In contrast to ADIPOQ, higher GAS5 methylation was associated with poorer OS, DSS, and RFS. Observations from previous studies indicate that CpG methylation in the promoter region of the GAS5 gene is increased in TNBC tissues and cell lines. At the same time, GAS5 expression is suppressed in these tumor cells. Interestingly, we also observed that higher GAS5 expression was linked to shorter DSS, DFI, and RFS, even though hypermethylation of GAS5 is typically expected to silence its expression, not increase it. This observation is inconsistent with previous data that demonstrated the tumor-suppressive function of GAS5. According to the UCSC Human Genome Browser (GRCh38/hg38; accessed in March 2023) [], the GAS5 gene is located on human chromosome 1q25.1 (chr1:173, 858, 997–173, 867, 989), and a CpG island has been identified immediately upstream of the GAS5 gene (chr1:173, 868, 035–173, 868, 779) []. The sequence analyzed in our study (chr1:173, 868, 568–173, 868, 695) is located within this CpG island. The lack of methylation observed in this region may result from the fact that CpG islands within promoter regions often exhibit heterogeneous methylation pattern-different parts of the same island can vary in the degree of CpG methylation. Moreover, the MSP (methylation-specific PCR) technique is locus-specific, meaning that it detects methylation only at CpG sites covered by the primers. Even slight shifts in primer location compared with other studies [,] may lead to the analysis of distinct fragments of the CpG island and, consequently, to apparently divergent results.

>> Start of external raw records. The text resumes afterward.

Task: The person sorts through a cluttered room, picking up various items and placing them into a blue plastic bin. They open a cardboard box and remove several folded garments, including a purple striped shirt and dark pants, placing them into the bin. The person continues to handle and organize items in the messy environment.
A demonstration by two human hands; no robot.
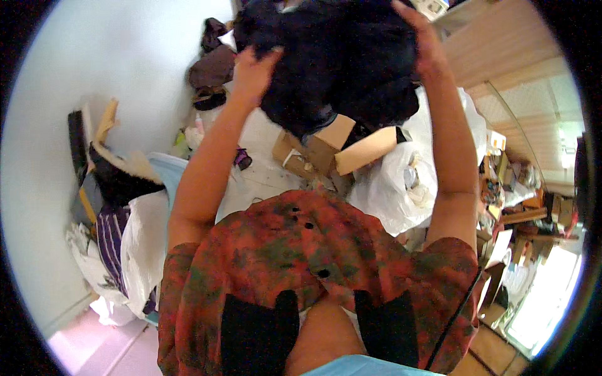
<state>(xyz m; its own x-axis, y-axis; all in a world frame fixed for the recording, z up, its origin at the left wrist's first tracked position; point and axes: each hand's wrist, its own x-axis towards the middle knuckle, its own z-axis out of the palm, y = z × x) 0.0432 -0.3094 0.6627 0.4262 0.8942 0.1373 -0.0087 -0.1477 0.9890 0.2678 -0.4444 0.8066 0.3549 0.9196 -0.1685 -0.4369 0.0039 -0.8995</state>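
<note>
A large black cloth item, perhaps a garment, is held up in front of me at the top of the view. My left hand grips its left side, with the thumb pressed over the cloth. On the opposite side my right hand holds the right edge, its fingertips near the upper rim of the view. Below the cloth's hanging lower edge stands an open cardboard box with its flaps up. The cloth hides part of the box and the floor behind it.
White plastic bags lie right of the box. At left, a light blue tub stands beside a striped cloth and more bags. Brown and dark bags sit along the wall. Cluttered shelves line the right side.
</note>
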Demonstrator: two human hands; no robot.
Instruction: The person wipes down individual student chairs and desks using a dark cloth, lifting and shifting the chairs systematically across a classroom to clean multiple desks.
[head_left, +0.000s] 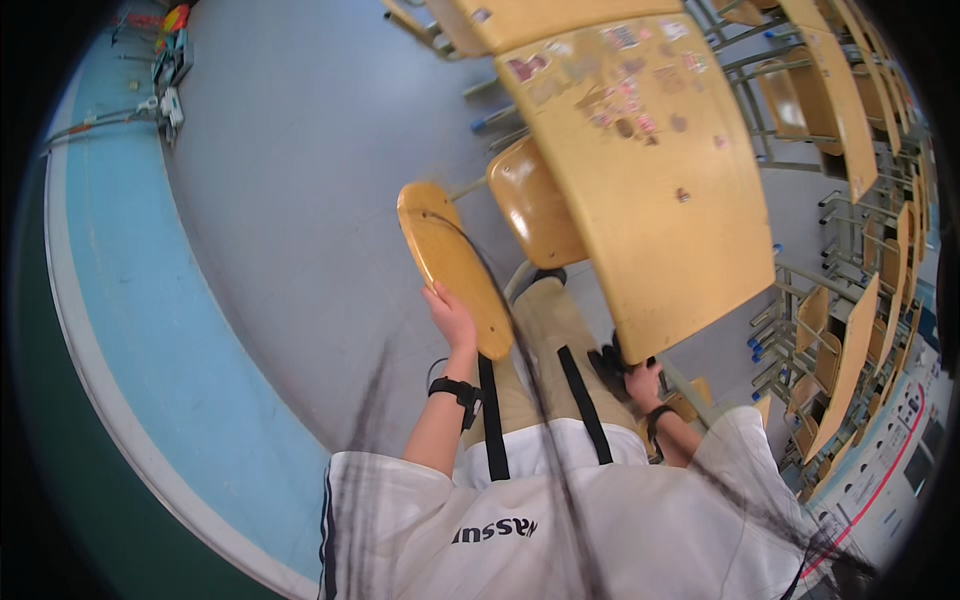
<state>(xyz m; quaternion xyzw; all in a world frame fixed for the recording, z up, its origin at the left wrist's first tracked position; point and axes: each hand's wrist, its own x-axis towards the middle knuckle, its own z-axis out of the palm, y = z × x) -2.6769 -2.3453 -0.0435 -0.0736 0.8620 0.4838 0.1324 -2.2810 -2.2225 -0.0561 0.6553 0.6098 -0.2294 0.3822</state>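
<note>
My left hand (452, 319) grips the near left edge of a wooden chair backrest (450, 262), thumb and fingers at its rim. The wooden seat (536, 202) of the chair sits partly under a school desk (675, 187), whose top carries worn stickers at its far part. Under the near corner of the desktop is my right hand (643, 382), touching or beside black items (611, 364) that look like a cloth or gloves; the corner partly hides it, and whether it holds them I cannot tell.
Rows of wooden desks (847, 382) and chairs (795, 90) stand on the right. A light blue wall (217, 337) curves along the left. A white power strip (171, 107) and other items lie at its far end. Dark strands cross the view.
</note>
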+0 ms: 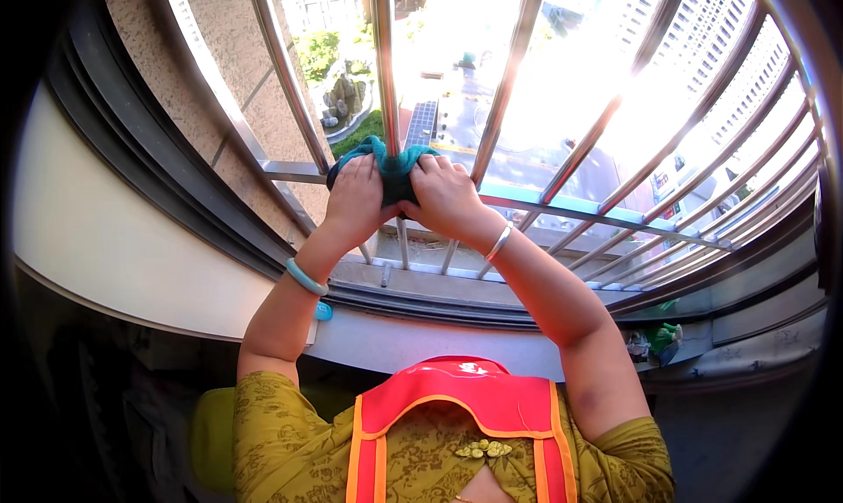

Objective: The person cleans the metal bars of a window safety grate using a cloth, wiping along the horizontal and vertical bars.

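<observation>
A teal and dark cloth (397, 174) is wrapped around an upright metal bar (384, 62) of a window grille, at the level of its horizontal rail (566, 205). My left hand (357, 197) grips the cloth on the left of the bar, fingers curled over its top. On the right of the bar, my right hand (446, 193) grips the other part of the same cloth. The two thumbs come close together below the bar. The hands hide the lower part of the cloth and a stretch of the rail.
Dark window tracks (428, 305) run below the grille, with a white sill (421, 345) nearer me. A blue object (323, 311) lies on the sill at left; a green item (665, 342) stands at right. Outside, far below, are paving, plants and buildings.
</observation>
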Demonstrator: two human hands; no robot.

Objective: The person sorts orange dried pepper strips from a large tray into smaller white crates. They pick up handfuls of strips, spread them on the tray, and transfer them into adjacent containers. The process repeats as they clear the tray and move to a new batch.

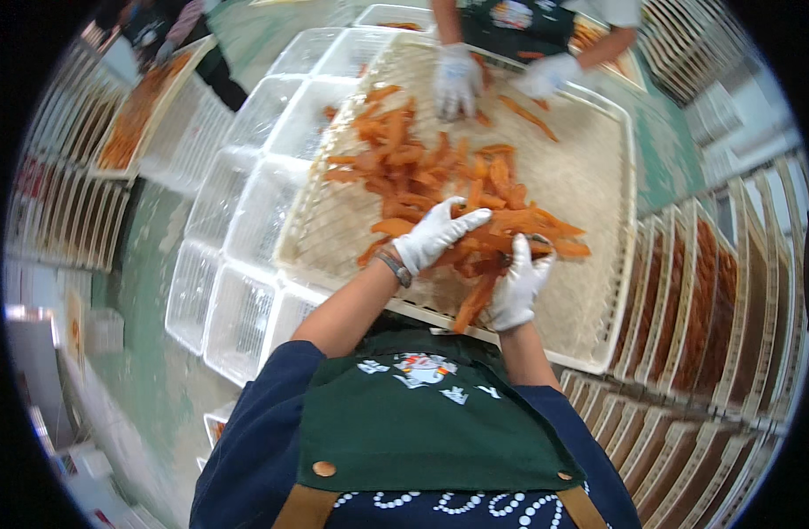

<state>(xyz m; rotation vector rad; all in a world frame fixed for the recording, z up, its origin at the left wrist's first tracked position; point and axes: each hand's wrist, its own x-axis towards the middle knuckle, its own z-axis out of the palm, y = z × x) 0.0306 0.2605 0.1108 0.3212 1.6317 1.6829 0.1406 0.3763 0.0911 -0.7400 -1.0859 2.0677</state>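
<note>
A heap of orange dried food strips [411, 159] lies on a large cream plastic mesh tray [570, 165] in front of me. My left hand [434, 235], in a white glove, rests on the near part of the heap, fingers bent over several strips. Beside it, my right hand [523, 284], gloved too, grips strips at the heap's right edge, its thumb pointing up; one strip hangs down towards the tray's near rim. The strips cover part of both hands' fingertips.
Across the tray, a co-worker's gloved hands [457, 79] touch strips. White plastic baskets with clear liners [239, 311] stand at the left. Racked trays [695, 304] are at the right. Farther left, another person stands by a filled tray [140, 119].
</note>
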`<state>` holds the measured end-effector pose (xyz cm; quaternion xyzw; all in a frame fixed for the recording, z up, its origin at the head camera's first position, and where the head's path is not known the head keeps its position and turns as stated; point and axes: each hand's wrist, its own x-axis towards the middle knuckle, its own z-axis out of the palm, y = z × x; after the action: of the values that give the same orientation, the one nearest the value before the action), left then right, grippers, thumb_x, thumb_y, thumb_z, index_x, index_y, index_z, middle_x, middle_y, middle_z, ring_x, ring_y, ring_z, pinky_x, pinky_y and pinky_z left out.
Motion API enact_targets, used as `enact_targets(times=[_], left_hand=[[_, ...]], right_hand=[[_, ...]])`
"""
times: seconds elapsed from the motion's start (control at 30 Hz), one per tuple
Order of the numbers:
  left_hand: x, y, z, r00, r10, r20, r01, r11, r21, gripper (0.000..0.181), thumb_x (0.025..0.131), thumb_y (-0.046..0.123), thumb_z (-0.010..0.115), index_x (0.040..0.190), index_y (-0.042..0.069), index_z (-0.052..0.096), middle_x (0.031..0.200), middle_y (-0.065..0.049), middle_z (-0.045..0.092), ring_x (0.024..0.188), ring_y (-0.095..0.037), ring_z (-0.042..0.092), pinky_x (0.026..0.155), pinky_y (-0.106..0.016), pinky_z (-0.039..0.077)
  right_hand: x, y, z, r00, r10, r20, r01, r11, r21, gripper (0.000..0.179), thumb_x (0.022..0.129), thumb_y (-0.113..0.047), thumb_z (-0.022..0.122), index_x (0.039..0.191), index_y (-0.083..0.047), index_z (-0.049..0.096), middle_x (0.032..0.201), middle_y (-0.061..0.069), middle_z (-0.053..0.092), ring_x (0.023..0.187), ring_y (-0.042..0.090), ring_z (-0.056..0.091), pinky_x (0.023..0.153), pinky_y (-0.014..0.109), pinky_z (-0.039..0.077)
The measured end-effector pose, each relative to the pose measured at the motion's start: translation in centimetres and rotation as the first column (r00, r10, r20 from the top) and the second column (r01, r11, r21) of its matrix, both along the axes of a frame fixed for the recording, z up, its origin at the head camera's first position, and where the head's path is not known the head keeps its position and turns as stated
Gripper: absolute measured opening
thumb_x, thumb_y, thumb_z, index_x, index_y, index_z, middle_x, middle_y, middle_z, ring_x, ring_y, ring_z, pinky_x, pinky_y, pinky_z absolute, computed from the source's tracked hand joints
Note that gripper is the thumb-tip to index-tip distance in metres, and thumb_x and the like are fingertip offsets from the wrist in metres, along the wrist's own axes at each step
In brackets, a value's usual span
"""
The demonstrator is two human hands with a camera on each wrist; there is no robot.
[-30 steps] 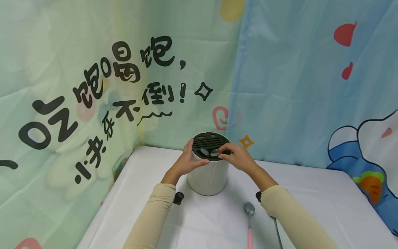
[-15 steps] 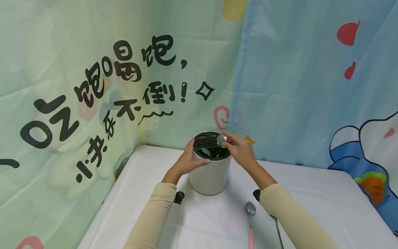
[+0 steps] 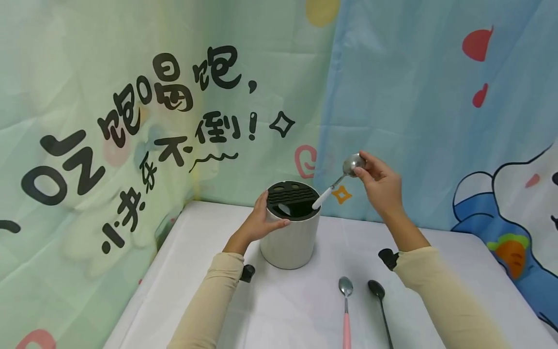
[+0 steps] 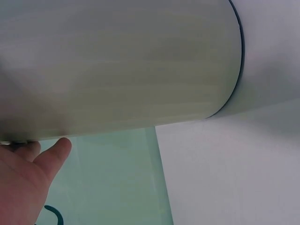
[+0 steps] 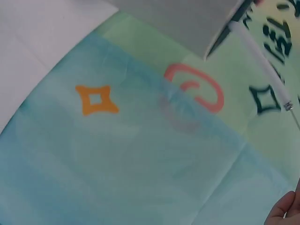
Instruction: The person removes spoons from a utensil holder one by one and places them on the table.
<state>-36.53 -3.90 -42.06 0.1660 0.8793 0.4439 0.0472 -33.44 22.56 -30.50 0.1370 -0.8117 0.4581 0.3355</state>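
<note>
My right hand [image 3: 383, 184] pinches the bowl of a white-handled spoon [image 3: 337, 180], up and to the right of the holder. The handle slants down, its tip overlapping the rim's right edge in the head view; the right wrist view shows the white handle [image 5: 262, 63] beside the rim. A white cylindrical utensil holder [image 3: 288, 245] with a black slotted top stands upright on the table. My left hand [image 3: 257, 224] grips its upper left side, thumb across the front. Another spoon's silver bowl [image 3: 284, 209] shows in the top's front opening.
On the white-covered table [image 3: 287, 310] lie a pink-handled spoon [image 3: 346, 320] and, to its right, a black spoon [image 3: 381, 305]. Printed cloth [image 3: 414, 106] hangs closely behind the table and along its left side.
My right hand has drawn the white-handled spoon up and to the right, out of the holder's front opening. My left hand stays on the holder. The black spoon's bowl has come into view.
</note>
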Motion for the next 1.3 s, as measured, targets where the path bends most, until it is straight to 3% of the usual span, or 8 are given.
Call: enact_targets(times=[0.1, 0.27, 0.43, 0.57, 0.67, 0.8, 1.07, 1.3], left_hand=[[-0.1, 0.1, -0.1, 1.000, 0.001, 0.001, -0.001, 1.000, 0.001, 0.107, 0.077, 0.051, 0.066, 0.148, 0.013, -0.003, 0.154, -0.010, 0.001, 0.139, -0.031, 0.016, 0.109, -0.049, 0.023], [-0.1, 0.1, -0.2, 1.000, 0.008, -0.006, -0.008, 1.000, -0.007, 0.107, 0.076, 0.052, 0.066, 0.148, 0.011, -0.002, 0.154, -0.010, 0.001, 0.139, -0.031, 0.015, 0.109, -0.049, 0.023], [0.0, 0.0, 0.0, 1.000, 0.016, -0.014, -0.016, 1.000, -0.008, 0.106, 0.077, 0.050, 0.066, 0.148, 0.011, -0.002, 0.154, -0.011, 0.001, 0.139, -0.031, 0.016, 0.109, -0.049, 0.022], [0.0, 0.0, 0.1, 1.000, 0.022, -0.008, -0.022, 1.000, 0.000, 0.105, 0.077, 0.049, 0.067, 0.148, 0.012, -0.002, 0.154, -0.010, 0.001, 0.139, -0.031, 0.015, 0.109, -0.049, 0.022], [0.1, 0.1, 0.0, 1.000, 0.021, 0.001, -0.021, 1.000, -0.002, 0.106, 0.077, 0.050, 0.067, 0.148, 0.013, -0.002, 0.154, -0.010, 0.001, 0.140, -0.030, 0.015, 0.109, -0.049, 0.022], [0.3, 0.2, 0.0, 1.000, 0.016, -0.001, -0.016, 1.000, -0.005, 0.106, 0.077, 0.050, 0.067, 0.148, 0.012, -0.002, 0.154, -0.010, 0.001, 0.140, -0.030, 0.014, 0.109, -0.050, 0.022], [0.2, 0.1, -0.1, 1.000, 0.005, -0.007, -0.005, 1.000, 0.020, 0.106, 0.077, 0.048, 0.067, 0.148, 0.011, -0.002, 0.154, -0.011, 0.001, 0.140, -0.031, 0.014, 0.109, -0.050, 0.021], [0.1, 0.1, -0.1, 1.000, 0.009, -0.004, -0.009, 1.000, 0.025, 0.105, 0.078, 0.046, 0.067, 0.148, 0.012, -0.003, 0.154, -0.011, 0.001, 0.139, -0.031, 0.015, 0.109, -0.050, 0.022]], right_hand=[[0.5, 2.0, 0.3, 0.999, -0.016, 0.050, 0.018, 0.999, -0.035, 0.038, 0.086, -0.003, 0.060, 0.124, 0.000, 0.056, 0.080, -0.024, 0.052, 0.079, -0.013, 0.052, 0.070, 0.001, 0.041], [1.9, 5.5, -0.7, 0.985, -0.060, 0.161, 0.056, 0.998, 0.027, 0.039, 0.090, -0.010, 0.056, 0.127, 0.001, 0.051, 0.083, -0.027, 0.050, 0.084, -0.015, 0.049, 0.071, 0.000, 0.040], [3.8, 9.1, -3.1, 0.931, -0.145, 0.336, 0.086, 0.979, 0.184, 0.043, 0.094, -0.023, 0.051, 0.131, -0.002, 0.048, 0.091, -0.008, 0.054, 0.083, -0.016, 0.042, 0.078, 0.015, 0.046], [5.2, 11.6, -5.4, 0.865, -0.167, 0.474, 0.046, 0.966, 0.256, 0.045, 0.096, -0.024, 0.046, 0.134, 0.000, 0.043, 0.100, 0.014, 0.055, 0.096, 0.013, 0.054, 0.083, 0.049, 0.046], [6.1, 13.0, -7.2, 0.817, -0.151, 0.557, -0.009, 0.962, 0.274, 0.044, 0.097, -0.020, 0.045, 0.134, 0.003, 0.041, 0.110, 0.029, 0.053, 0.105, 0.041, 0.050, 0.084, 0.057, 0.043], [7.0, 14.6, -9.2, 0.744, -0.148, 0.652, -0.090, 0.944, 0.318, 0.043, 0.095, -0.014, 0.047, 0.132, 0.006, 0.041, 0.109, 0.030, 0.056, 0.095, 0.038, 0.057, 0.080, 0.056, 0.045], [7.3, 15.5, -13.2, 0.650, -0.190, 0.735, -0.180, 0.902, 0.393, 0.038, 0.088, -0.003, 0.052, 0.122, 0.013, 0.048, 0.100, 0.028, 0.060, 0.084, 0.028, 0.057, 0.069, 0.041, 0.049], [7.1, 15.2, -16.1, 0.624, -0.174, 0.762, -0.229, 0.891, 0.391, 0.035, 0.083, 0.000, 0.052, 0.115, 0.015, 0.053, 0.090, 0.019, 0.063, 0.076, 0.021, 0.057, 0.063, 0.033, 0.047]])
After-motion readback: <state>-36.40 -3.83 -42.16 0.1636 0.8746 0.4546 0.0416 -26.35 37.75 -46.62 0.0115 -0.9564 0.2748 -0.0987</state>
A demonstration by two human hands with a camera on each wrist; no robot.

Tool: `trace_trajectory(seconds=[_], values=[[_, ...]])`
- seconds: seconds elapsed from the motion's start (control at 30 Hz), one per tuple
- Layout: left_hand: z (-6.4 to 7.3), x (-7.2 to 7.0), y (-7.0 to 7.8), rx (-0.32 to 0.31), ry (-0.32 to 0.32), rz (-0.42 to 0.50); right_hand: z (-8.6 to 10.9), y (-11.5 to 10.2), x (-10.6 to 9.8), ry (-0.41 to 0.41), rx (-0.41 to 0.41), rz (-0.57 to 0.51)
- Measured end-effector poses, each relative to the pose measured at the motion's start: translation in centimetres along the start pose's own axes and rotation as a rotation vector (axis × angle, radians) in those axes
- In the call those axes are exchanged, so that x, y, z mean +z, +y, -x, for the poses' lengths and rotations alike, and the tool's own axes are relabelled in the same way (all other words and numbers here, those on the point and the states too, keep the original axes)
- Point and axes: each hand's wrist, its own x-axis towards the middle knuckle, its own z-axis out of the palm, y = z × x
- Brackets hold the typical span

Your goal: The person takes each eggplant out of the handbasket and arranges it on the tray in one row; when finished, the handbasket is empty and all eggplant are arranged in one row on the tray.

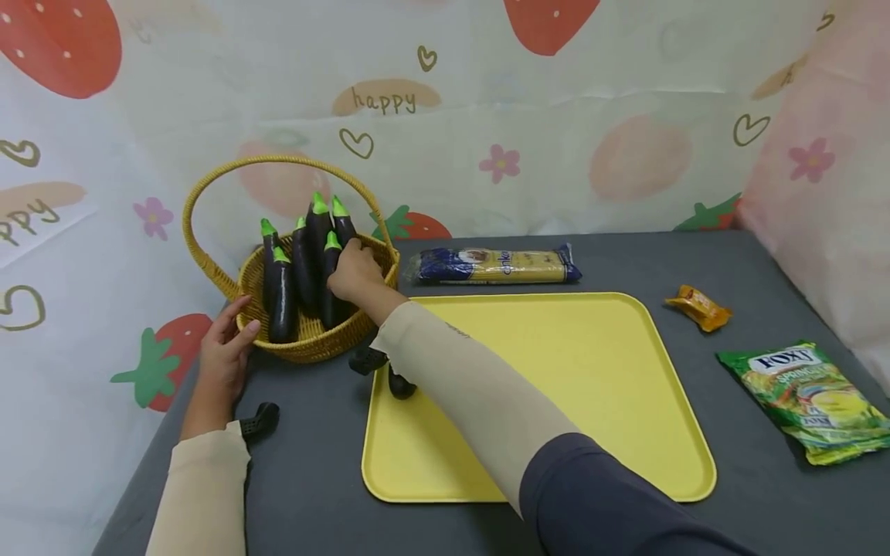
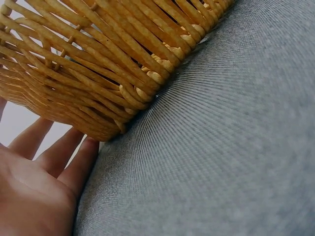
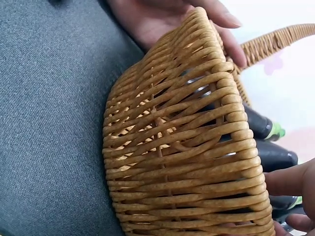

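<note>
A yellow wicker basket (image 1: 313, 349) with a tall arched handle stands at the back left, holding several dark eggplants (image 1: 281, 301) with green caps, mostly upright. My right hand (image 1: 358, 272) reaches over its right side among them. In the right wrist view, its thumb and fingers lie around an eggplant (image 3: 281, 202), partly hidden by the rim. My left hand (image 1: 225, 351) touches the basket's left side, the thumb near the rim. The left wrist view shows its fingers (image 2: 69, 152) extended against the lower wickerwork. A dark rounded thing (image 1: 401, 384) is partly covered by my right sleeve.
A yellow tray (image 1: 556, 386) lies right of the basket, under my right forearm. Behind it is a blue-and-yellow pasta packet (image 1: 497, 265). To the right lie a small orange wrapped item (image 1: 701, 307) and a green FOX'S bag (image 1: 810, 401). A printed curtain hangs behind the table.
</note>
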Motion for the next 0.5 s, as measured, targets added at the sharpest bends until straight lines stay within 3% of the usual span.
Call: trace_trajectory(seconds=[0.2,0.3,0.5], values=[[0.0,0.3,-0.5,0.008,-0.009,0.021,0.4,1.1,-1.0,-0.006,-0.044,-0.163],[0.1,0.4,-0.6,0.011,-0.023,0.035,1.0,2.0,-1.9,-0.018,-0.088,-0.349],[0.0,0.2,-0.2,0.015,0.017,0.01,3.1,4.1,-3.7,-0.07,-0.211,-0.777]])
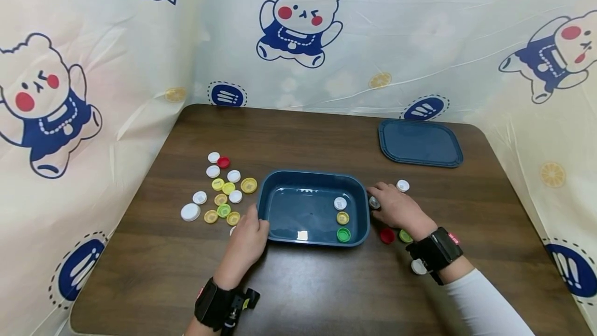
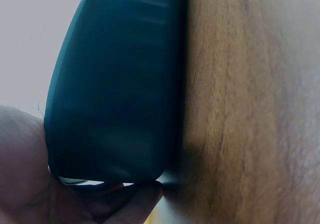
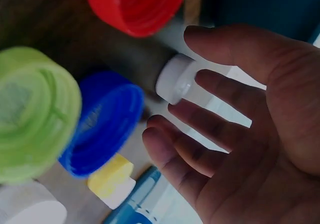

In summary, the differences between our results and those reported by other authors most likely arise from variations in the position of the analyzed amplicons within the CpG island or from methodological differences in methylation detection. It should also be emphasized that the absence of methylation in the examined fragment does not exclude the tumor-suppressive role of GAS5, since its expression may also be regulated through methylation of other promoter regions or through alternative epigenetic mechanisms (e.g., histone modifications or microRNA-mediated regulation).
Through epigenetic and other regulatory mechanisms, GAS5 has been shown to enhance drug sensitivity, improve prognosis, and promote apoptosis in breast cancer []. This paradoxical observation suggests that the role of GAS5 may be more complex than previously understood, potentially involving isoform-specific effects or context-dependent functions that warrant further investigation.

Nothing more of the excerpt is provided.